A realidade surge no filme, discutida e onipresente, mas não porque ele se pretenda a priori como um tratado sobre ela, e sim porque ela é tão forte que torna-se inescapável. O mundo exterior invade a trama pretensamente "policial" assim como o faz o personagem de Paulo Miklos: o verdadeiro "invasor" do filme é o Brasil. Brasil que cisma em surgir nos cantos de cada plano, que cisma em pressionar e assombrar os personagens, que antes queriam ser apenas isso: personagens. É por isso que a principal leitura possível de O Invasor é necessariamente alegórica e sócio-histórica, ainda que ele não seja "sobre" isso, mas sim sobre seus personagens e os seus pequenos dramas.

No início, quando Marco Ricca e Alexandre Borges estão urdindo a trama que vai desencadear todo o drama, o filme parece preso a um excesso esquemático que quase o sufoca, entre o bom rapaz atormentado e o menino mau e sem escrúpulos. Parece ser mais um do tanto que já vimos, no máximo um asséptico mea culpa da burguesia assombrada. Mas, quando o personagem de Miklos "invade" esta trama que não é dele, se dá a mágica do filme. A múltipla interpretação deste conceito de invasor nos parece mais interessante até mesmo neste sentido dramatúrgico: não era para aquele personagem ter presença nesta trama de amizades, trações e ambições entre nossa "realeza". Ele seria o seu Rosencrantz ou o seu Guildenstern, ou seja, simplesmente o braço que executa uma ação, mas não possui direito a diálogos. Tudo no filme até aquele momento indicava isso (tanto que inteligentemente Brant não mostrava nem o rosto do personagem).

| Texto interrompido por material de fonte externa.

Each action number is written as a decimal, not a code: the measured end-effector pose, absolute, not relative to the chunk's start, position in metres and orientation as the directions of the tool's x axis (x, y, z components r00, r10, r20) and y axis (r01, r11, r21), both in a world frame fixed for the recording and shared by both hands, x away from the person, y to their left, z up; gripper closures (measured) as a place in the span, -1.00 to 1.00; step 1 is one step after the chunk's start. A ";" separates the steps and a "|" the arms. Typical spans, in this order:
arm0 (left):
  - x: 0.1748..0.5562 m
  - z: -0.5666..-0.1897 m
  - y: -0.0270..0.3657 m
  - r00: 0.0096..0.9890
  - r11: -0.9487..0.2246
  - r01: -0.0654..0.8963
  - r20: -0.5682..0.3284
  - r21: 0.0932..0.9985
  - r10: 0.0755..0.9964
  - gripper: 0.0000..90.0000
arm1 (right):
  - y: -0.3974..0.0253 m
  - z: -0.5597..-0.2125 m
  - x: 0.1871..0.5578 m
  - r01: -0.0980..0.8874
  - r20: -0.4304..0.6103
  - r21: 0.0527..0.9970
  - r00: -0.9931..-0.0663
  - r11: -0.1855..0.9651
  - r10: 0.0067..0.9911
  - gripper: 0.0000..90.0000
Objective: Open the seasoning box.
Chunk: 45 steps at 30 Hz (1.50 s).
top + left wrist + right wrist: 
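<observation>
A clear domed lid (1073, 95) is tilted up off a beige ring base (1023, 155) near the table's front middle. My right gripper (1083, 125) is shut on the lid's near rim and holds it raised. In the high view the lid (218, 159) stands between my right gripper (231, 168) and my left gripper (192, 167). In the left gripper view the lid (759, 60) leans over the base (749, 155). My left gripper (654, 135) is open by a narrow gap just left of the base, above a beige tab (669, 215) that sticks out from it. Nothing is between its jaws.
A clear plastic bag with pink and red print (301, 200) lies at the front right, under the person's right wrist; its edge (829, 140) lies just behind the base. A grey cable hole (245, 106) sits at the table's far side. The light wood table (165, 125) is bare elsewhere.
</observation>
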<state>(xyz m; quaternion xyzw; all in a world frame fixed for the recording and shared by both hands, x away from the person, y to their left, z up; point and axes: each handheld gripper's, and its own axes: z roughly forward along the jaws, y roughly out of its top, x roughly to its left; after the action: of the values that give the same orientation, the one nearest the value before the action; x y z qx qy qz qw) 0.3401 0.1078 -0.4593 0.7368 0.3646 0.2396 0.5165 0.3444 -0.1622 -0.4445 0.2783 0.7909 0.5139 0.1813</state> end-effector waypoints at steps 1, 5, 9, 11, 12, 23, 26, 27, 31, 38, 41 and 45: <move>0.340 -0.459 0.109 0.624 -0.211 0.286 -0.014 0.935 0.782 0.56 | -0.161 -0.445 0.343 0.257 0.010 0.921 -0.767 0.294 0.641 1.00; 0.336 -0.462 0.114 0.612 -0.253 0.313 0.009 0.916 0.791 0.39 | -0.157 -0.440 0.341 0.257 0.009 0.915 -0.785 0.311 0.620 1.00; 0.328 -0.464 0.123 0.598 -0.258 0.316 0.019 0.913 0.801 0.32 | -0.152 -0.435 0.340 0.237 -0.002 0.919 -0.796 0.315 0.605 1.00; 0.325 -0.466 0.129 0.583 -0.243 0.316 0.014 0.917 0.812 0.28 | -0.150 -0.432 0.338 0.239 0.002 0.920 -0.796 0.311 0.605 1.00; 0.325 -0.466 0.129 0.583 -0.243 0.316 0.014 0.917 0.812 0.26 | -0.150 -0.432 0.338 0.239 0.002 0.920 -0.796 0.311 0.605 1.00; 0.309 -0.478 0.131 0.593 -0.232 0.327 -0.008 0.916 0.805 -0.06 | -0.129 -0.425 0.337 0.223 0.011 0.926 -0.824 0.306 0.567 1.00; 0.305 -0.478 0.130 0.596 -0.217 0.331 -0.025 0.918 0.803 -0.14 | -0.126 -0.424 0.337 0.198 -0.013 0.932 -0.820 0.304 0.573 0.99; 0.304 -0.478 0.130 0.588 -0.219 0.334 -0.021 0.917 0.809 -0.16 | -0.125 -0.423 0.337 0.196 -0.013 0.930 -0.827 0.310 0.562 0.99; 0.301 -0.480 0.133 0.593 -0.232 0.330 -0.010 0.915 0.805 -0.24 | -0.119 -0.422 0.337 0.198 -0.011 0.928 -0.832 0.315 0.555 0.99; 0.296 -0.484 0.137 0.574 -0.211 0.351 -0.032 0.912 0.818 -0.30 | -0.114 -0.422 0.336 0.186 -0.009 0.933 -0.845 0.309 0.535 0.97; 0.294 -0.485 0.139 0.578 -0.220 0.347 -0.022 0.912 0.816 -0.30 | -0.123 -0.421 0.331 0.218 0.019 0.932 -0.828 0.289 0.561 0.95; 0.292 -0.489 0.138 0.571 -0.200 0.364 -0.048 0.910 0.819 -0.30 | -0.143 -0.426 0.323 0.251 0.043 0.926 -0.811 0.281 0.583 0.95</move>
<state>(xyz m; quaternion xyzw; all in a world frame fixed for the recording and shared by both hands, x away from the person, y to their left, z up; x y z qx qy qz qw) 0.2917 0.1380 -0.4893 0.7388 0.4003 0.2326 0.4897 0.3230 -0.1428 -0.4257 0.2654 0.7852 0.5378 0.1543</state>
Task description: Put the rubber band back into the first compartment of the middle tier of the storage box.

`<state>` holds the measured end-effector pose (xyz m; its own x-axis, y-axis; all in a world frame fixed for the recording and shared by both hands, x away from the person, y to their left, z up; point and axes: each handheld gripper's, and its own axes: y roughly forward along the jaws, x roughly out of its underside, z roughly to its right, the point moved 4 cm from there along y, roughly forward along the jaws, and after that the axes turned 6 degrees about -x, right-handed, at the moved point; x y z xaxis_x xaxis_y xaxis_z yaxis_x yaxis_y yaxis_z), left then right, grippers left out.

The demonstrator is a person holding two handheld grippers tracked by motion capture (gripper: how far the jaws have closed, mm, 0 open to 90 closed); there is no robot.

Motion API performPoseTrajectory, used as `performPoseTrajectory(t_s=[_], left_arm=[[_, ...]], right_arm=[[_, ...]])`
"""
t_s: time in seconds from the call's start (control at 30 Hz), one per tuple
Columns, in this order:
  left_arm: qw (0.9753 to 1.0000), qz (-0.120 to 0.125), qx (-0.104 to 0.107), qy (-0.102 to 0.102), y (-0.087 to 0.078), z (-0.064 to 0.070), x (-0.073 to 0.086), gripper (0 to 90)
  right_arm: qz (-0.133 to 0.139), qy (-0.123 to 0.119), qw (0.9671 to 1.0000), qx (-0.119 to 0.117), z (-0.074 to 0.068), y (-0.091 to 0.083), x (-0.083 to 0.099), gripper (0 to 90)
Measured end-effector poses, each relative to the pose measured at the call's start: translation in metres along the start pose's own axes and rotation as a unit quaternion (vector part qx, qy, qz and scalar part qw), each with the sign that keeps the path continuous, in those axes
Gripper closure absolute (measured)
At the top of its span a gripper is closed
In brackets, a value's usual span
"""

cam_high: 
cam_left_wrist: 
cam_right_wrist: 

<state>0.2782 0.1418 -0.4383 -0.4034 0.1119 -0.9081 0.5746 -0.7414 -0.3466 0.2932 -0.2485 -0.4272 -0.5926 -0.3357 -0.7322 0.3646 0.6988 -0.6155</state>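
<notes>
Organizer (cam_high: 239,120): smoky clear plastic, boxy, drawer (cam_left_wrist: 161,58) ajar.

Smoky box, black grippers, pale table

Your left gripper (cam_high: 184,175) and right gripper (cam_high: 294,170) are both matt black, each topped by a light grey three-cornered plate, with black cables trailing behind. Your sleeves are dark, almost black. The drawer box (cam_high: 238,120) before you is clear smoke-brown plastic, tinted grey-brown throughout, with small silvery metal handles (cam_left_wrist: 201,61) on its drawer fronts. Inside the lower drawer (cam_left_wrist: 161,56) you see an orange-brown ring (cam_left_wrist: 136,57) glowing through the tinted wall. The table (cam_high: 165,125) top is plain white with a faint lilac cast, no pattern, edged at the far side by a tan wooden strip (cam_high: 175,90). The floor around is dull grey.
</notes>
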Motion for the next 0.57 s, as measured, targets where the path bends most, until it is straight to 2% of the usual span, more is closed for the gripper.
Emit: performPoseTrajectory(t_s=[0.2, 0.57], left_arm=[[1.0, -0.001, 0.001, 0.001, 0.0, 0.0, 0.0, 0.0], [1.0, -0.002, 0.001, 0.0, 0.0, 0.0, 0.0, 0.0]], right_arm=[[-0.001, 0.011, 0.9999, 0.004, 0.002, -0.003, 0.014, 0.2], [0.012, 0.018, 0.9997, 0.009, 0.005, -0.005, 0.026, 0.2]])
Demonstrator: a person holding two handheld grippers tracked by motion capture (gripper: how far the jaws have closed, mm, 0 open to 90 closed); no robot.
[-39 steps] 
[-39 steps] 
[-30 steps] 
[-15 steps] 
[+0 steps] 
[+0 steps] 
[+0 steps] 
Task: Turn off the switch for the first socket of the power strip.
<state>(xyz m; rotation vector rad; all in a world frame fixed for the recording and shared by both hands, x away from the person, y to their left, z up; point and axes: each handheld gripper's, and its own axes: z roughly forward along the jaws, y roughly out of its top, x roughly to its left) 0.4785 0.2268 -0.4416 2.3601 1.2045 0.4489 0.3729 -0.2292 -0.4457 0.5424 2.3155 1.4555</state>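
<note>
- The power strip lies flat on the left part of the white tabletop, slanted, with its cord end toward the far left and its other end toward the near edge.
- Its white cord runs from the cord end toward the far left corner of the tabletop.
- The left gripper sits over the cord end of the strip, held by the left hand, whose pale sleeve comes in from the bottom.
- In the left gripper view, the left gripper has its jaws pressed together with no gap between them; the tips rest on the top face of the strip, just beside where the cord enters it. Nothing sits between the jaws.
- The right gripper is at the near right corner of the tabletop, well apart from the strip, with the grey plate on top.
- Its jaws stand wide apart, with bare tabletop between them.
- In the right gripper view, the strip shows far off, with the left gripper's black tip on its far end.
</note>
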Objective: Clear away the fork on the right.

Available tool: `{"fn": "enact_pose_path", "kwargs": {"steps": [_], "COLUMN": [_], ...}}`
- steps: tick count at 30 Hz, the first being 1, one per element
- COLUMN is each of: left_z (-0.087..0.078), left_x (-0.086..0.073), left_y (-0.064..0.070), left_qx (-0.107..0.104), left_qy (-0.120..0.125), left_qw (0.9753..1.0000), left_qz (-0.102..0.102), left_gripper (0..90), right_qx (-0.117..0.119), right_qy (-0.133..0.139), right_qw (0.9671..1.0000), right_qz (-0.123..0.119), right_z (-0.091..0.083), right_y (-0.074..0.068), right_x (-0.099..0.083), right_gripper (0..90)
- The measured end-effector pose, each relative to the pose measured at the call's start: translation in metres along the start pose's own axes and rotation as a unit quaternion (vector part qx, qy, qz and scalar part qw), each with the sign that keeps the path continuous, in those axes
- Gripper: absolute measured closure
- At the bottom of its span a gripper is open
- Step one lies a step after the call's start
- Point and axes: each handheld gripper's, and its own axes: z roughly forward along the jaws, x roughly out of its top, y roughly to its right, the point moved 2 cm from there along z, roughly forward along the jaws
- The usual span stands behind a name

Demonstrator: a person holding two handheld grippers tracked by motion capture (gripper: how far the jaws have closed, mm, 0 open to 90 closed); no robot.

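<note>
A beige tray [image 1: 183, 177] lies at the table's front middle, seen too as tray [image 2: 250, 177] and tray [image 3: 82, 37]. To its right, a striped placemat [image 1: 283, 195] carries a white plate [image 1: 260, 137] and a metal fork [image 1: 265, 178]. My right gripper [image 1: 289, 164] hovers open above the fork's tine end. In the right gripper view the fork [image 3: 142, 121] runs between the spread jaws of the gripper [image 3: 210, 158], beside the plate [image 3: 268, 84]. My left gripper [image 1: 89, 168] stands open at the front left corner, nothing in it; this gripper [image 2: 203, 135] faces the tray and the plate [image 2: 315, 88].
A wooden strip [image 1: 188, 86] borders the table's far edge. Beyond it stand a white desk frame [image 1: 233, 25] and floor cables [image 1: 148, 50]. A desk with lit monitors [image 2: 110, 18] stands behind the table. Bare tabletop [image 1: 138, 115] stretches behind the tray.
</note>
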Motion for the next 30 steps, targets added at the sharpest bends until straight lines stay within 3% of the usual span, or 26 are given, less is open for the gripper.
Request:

Mas, símbolo de uma necessária alteração na dramaturgia e de uma situação social nacional, o fato é que não se consegue mais deixá-lo de lado simplesmente "cumprindo sua função". Ele quer mais. Ele passou tempo demais assistindo a filmes, novelas e comerciais na TV que vendiam para ele a realidade a qual ele não tinha direito. Pois hoje ele deseja ser aquilo que lhe foi vendido como o "ideal a ser atingido". Ele também acha que merece um pedaço da torta, e quem vai negá-lo? O Mais fascinante índice da atualidade deste retrato é que a luta de classes nele encontra-se transmutada. Ou seja: não se trata mais de um confronto, o personagem de Miklos não quer derrubar a ordem burguesa para se instalar revolucionariamente no poder. Ele quer apenas passar a ser burguês também.

Se o filme de Brant não ignora a realidade brasileira, ele também não pretende filmá-la como se fosse um dos "manos". Não pretende solucionar e qualificar de cima para baixo uma situação muito mais complexa do que poderia conseguir, tanto quanto não a pode mais negar. Fica claro no filme, e esta é uma enorme qualidade, que o universo do cineasta é o universo dos personagens da camada mais abastada da sociedade: academias de ginástica, boates, apartamentos e empresas nos Jardins, Ali a câmera "está em casa". Invadida pela periferia que a cerca, ela até se vê obrigada a fazer duas incursões a este outro universo, mas em ambas assume um tipo de olhar igualmente "invasor". O cinema brasileiro é o invasor de sua própria realidade, e precisa assumir isso.

O Brasil precisa aprender a se questionar de novo, a se olhar de novo. Se o cinema brasileiro ainda aspira a qualquer relevância, esta é sua única opção para fugir da assepsia que ameaçava sufocá-lo. Porque a única certeza, como canta o rap no final do filme, e: a bomba vai explodir.